### PROBLEM TO SOLVE
An exact reproduction of all the entries is what the answer must contain.

▼▼▼

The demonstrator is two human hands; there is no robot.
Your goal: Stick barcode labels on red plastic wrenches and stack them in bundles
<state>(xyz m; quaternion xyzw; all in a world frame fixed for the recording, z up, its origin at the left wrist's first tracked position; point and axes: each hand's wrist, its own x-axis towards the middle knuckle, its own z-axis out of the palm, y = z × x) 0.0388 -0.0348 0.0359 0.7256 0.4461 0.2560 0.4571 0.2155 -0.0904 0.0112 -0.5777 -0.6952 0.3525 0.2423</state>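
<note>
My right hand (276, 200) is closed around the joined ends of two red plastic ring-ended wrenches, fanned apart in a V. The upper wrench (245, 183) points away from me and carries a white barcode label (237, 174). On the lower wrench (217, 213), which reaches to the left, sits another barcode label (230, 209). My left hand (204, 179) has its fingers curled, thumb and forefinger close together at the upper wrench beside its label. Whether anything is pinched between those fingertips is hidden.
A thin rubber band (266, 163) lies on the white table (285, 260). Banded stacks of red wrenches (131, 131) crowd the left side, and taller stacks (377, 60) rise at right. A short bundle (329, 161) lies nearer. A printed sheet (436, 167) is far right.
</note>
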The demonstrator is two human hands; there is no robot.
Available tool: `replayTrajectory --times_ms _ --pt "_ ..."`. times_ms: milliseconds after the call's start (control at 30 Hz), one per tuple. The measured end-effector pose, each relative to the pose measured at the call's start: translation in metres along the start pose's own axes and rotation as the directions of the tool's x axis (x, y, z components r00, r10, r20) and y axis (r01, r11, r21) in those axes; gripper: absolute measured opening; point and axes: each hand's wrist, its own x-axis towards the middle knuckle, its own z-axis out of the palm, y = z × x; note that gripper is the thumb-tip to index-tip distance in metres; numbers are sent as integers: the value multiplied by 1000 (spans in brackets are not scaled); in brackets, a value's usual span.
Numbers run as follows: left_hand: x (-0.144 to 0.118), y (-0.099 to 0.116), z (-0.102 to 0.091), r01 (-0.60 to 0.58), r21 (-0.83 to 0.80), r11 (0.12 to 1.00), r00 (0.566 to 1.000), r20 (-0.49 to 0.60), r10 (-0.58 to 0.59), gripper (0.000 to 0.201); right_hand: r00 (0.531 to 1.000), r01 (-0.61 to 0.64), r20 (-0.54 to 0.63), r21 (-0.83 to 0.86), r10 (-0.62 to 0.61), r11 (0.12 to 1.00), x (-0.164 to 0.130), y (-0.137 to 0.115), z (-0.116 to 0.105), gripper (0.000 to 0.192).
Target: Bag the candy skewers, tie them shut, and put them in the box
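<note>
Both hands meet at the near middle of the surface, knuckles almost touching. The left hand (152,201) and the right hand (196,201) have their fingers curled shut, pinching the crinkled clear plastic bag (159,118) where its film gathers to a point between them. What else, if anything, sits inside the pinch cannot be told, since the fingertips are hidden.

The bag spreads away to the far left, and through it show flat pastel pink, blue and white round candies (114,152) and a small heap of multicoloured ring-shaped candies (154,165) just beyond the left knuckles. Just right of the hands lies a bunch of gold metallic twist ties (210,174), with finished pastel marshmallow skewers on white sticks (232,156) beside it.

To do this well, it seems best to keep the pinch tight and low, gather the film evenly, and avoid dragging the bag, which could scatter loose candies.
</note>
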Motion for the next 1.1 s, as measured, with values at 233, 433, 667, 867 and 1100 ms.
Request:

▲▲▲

### RESULT OF THIS TASK
The demonstrator is two human hands; there is no robot.
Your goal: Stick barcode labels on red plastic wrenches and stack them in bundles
<state>(xyz m; quaternion xyzw; all in a world frame fixed for the recording, z up, its origin at the left wrist's first tracked position; point and axes: each hand's wrist, its own x-axis towards the middle knuckle, its own z-axis out of the palm, y = z × x) 0.0388 -0.0348 0.0359 0.7256 0.4461 0.2560 0.4571 0.2155 -0.0904 0.0112 -0.5777 -0.6952 0.3525 0.2423</state>
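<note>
My right hand (276, 200) is closed around the joined ends of two red plastic ring-ended wrenches, fanned apart in a V. The upper wrench (245, 183) points away from me and carries a white barcode label (237, 174). On the lower wrench (217, 213), which reaches to the left, sits another barcode label (230, 209). My left hand (204, 179) has its fingers curled, thumb and forefinger close together at the upper wrench beside its label. Whether anything is pinched between those fingertips is hidden.
A thin rubber band (266, 163) lies on the white table (285, 260). Banded stacks of red wrenches (131, 131) crowd the left side, and taller stacks (377, 60) rise at right. A short bundle (329, 161) lies nearer. A printed sheet (436, 167) is far right.
</note>
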The demonstrator is two human hands; there is no robot.
Available tool: `replayTrajectory --times_ms _ --pt "_ ..."`. times_ms: milliseconds after the call's start (control at 30 Hz), one per tuple. The measured end-effector pose, each relative to the pose measured at the call's start: translation in metres along the start pose's own axes and rotation as the directions of the tool's x axis (x, y, z components r00, r10, r20) and y axis (r01, r11, r21) in those axes; gripper: absolute measured opening; point and axes: each hand's wrist, its own x-axis towards the middle knuckle, its own z-axis out of the palm, y = z × x; note that gripper is the thumb-tip to index-tip distance in metres; numbers are sent as integers: the value multiplied by 1000 (spans in brackets are not scaled); in brackets, a value's usual span.
Numbers run as follows: left_hand: x (-0.144 to 0.118), y (-0.099 to 0.116), z (-0.102 to 0.091), r01 (-0.60 to 0.58), r21 (-0.83 to 0.80), r11 (0.12 to 1.00), r00 (0.566 to 1.000), r20 (-0.49 to 0.60), r10 (-0.58 to 0.59), gripper (0.000 to 0.201); right_hand: r00 (0.531 to 1.000), r01 (-0.61 to 0.64), r20 (-0.54 to 0.63), r21 (-0.83 to 0.86), r10 (-0.62 to 0.61), r11 (0.12 to 1.00), x (-0.164 to 0.130), y (-0.137 to 0.115), z (-0.116 to 0.105), gripper (0.000 to 0.192).
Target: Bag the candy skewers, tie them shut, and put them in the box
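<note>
Both hands meet at the near middle of the surface, knuckles almost touching. The left hand (152,201) and the right hand (196,201) have their fingers curled shut, pinching the crinkled clear plastic bag (159,118) where its film gathers to a point between them. What else, if anything, sits inside the pinch cannot be told, since the fingertips are hidden.

The bag spreads away to the far left, and through it show flat pastel pink, blue and white round candies (114,152) and a small heap of multicoloured ring-shaped candies (154,165) just beyond the left knuckles. Just right of the hands lies a bunch of gold metallic twist ties (210,174), with finished pastel marshmallow skewers on white sticks (232,156) beside it.

To do this well, it seems best to keep the pinch tight and low, gather the film evenly, and avoid dragging the bag, which could scatter loose candies.
</note>
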Motion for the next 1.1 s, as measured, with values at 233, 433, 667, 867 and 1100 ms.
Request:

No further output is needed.